Giriş

42 13 14
                                    

İstanbul'un kış günlerindendi. Hava soğuktu. Berkan Soylu'nun  evinde tüm ailesi toplanmıştı.

Ev çok kalabalıktı. Çünkü sadece aile yoktu. Komşular da toplanmıştı. 8 yaşında olan Balım Soylu komşunun çocuğuyla oynuyordu. Annesi "kızım bize marketten yarın için ekmek getirebilir misin?" Dedi kızına.

Küçük kız "Hemen alıp geliyorum annecim" dedi tatlı bir sesle. Küçük kız annesinin yanına gidip parayı aldı ve evden çıktı.

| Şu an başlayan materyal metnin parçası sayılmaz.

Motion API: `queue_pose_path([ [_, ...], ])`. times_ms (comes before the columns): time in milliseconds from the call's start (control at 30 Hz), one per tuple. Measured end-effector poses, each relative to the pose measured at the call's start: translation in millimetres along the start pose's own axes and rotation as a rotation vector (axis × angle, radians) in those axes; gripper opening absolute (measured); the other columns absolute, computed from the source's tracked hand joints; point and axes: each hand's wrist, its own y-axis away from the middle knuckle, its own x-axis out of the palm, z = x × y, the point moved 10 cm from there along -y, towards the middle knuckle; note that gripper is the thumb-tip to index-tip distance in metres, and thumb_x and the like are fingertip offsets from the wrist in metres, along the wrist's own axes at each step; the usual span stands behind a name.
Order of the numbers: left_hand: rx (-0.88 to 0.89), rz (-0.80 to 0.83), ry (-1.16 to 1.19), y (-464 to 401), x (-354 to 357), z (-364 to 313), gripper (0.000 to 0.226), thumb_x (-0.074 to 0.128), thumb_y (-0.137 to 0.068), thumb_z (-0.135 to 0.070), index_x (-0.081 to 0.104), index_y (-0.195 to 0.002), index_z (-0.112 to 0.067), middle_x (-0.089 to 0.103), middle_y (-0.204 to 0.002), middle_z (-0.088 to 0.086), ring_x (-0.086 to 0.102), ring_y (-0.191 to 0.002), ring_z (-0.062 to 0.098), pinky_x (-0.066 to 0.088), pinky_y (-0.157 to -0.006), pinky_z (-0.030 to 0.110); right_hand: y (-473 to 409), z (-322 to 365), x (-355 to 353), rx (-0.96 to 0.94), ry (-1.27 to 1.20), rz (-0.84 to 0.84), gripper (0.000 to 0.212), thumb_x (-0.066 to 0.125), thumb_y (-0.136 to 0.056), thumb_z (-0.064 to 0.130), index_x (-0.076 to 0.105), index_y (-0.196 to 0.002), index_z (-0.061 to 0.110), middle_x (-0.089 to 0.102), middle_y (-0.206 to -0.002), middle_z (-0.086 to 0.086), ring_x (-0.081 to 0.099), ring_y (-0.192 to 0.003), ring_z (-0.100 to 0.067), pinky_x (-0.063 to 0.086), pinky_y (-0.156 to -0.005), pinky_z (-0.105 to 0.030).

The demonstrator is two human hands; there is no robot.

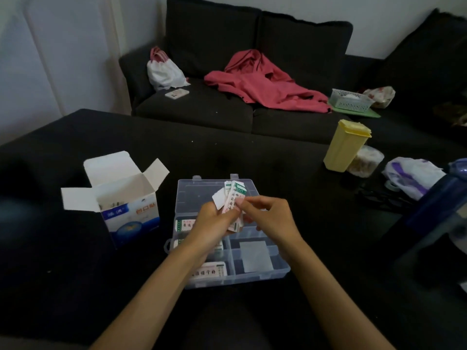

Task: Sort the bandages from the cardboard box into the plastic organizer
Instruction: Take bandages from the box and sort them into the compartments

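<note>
white bandages fanned in left hand; right hand pinches one above plastic organizer.

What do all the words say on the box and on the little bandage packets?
Cardboard box: blue and red Chinese characters on the front, too blurred to read.
Bandages in the left hand: green and red print, too small to read.
Bandages in the plastic organizer: a row of dark Chinese characters, too blurred to read for sure.
Nothing else shows any writing.
</note>
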Motion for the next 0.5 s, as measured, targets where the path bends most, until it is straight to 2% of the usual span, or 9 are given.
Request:
queue_pose_path([
  [100, -0.054, 0.014, 0.054, -4, 6, 5, 0.026, 0.049, -0.097, -0.018, 0.055, -0.121, -0.021, 0.066, -0.106, 0.002, 0.065, -0.093, 0.013, 0.054, -0.078, 0.027, -2, -4, -6, 0.025, -0.12, -0.008, 0.011, 0.067, -0.085, 0.023, 0.069, -0.095, 0.02, 0.069, -0.084, 0.005, 0.065, -0.063, 0.004, 0.042, -0.048, -0.004],
  [200, -0.088, 0.053, 0.222, -6, 11, 4, 0.023, 0.039, -0.1, -0.018, 0.053, -0.118, -0.019, 0.066, -0.106, 0.009, 0.065, -0.098, 0.02, 0.054, -0.083, 0.034, -5, -11, -11, 0.066, -0.185, -0.046, 0.006, 0.066, -0.085, 0.02, 0.068, -0.091, 0.021, 0.07, -0.083, 0.005, 0.065, -0.063, 0.004, 0.044, -0.049, -0.007],
  [267, -0.05, 0.042, 0.174, -8, 10, 1, 0.022, 0.038, -0.1, -0.014, 0.051, -0.115, -0.024, 0.066, -0.103, 0.005, 0.065, -0.097, 0.018, 0.055, -0.081, 0.031, -7, -13, -10, 0.092, -0.214, -0.049, 0.007, 0.065, -0.086, 0.02, 0.068, -0.093, 0.019, 0.069, -0.082, 0.004, 0.063, -0.057, 0.007, 0.042, -0.046, -0.005],
  [333, -0.01, 0.024, 0.075, -8, 10, 0, 0.03, 0.041, -0.099, -0.011, 0.052, -0.124, -0.023, 0.065, -0.108, 0.003, 0.065, -0.098, 0.017, 0.055, -0.081, 0.029, -8, -13, -8, 0.093, -0.206, -0.043, 0.01, 0.066, -0.086, 0.021, 0.068, -0.095, 0.018, 0.069, -0.084, 0.003, 0.062, -0.056, 0.007, 0.041, -0.045, -0.004],
  [400, 0.029, -0.002, 0.008, -9, 8, 0, 0.033, 0.045, -0.098, -0.01, 0.052, -0.128, -0.021, 0.066, -0.111, 0.003, 0.066, -0.096, 0.015, 0.056, -0.079, 0.027, -7, -11, -4, 0.074, -0.178, -0.019, 0.01, 0.068, -0.085, 0.022, 0.068, -0.094, 0.021, 0.068, -0.085, 0.004, 0.063, -0.059, 0.006, 0.042, -0.047, -0.005],
  [500, 0.073, -0.049, -0.041, -9, 5, -2, 0.029, 0.051, -0.096, -0.013, 0.057, -0.123, -0.02, 0.068, -0.107, 0.002, 0.067, -0.093, 0.012, 0.057, -0.077, 0.024, -7, -9, 0, 0.055, -0.154, 0.01, 0.012, 0.068, -0.084, 0.021, 0.068, -0.096, 0.023, 0.067, -0.085, 0.008, 0.064, -0.065, 0.001, 0.043, -0.049, -0.005],
])
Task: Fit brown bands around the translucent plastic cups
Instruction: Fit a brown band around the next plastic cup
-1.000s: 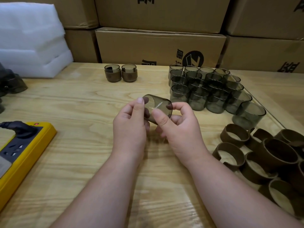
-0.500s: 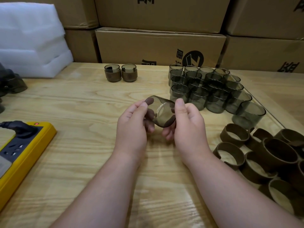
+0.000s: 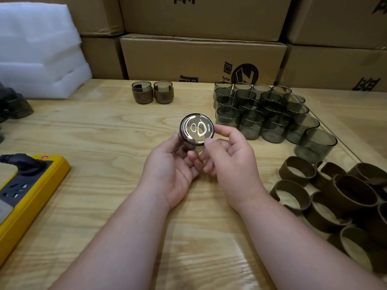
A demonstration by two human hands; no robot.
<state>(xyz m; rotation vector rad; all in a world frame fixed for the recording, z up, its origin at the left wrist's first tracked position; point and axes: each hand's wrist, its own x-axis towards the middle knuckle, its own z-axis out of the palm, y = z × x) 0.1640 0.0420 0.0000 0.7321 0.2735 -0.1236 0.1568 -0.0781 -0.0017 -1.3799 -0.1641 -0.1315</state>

Eve geri dönmek için arkasına döndüğünde karşılaşmak istediği manzara kesinlikle evin yanması değildi. Küçük kız  karşılaştığı manzarayla bakakaldı. Karşıdan karşıya geçti ve gözleri açık bir şekilde hala izlemeye devam ediyordu. Evin bahçesine girdiğinde dizlerine çöktü. Gözünden gözyaşları akmaya başladı. Küçük kız bir kelime bile etmiyordu. Sadece evin yanmasını izliyordu. Ardından evin yandığına gören insanlar itfaiye ye haber verdiler. Bir kaç dakika sonra itfaiyeler yardıma yetişti.

Küçük kız hala aynı yerde diz çökmüş gözlerinden yaşlar akıyordu.

Ev söndürüldüğünde Balım hemen içeri geçti. Hemen bir cesetin önünde çöküp bir elini beline diğer elini ise ensesine koydu ve ağlamaya başladı.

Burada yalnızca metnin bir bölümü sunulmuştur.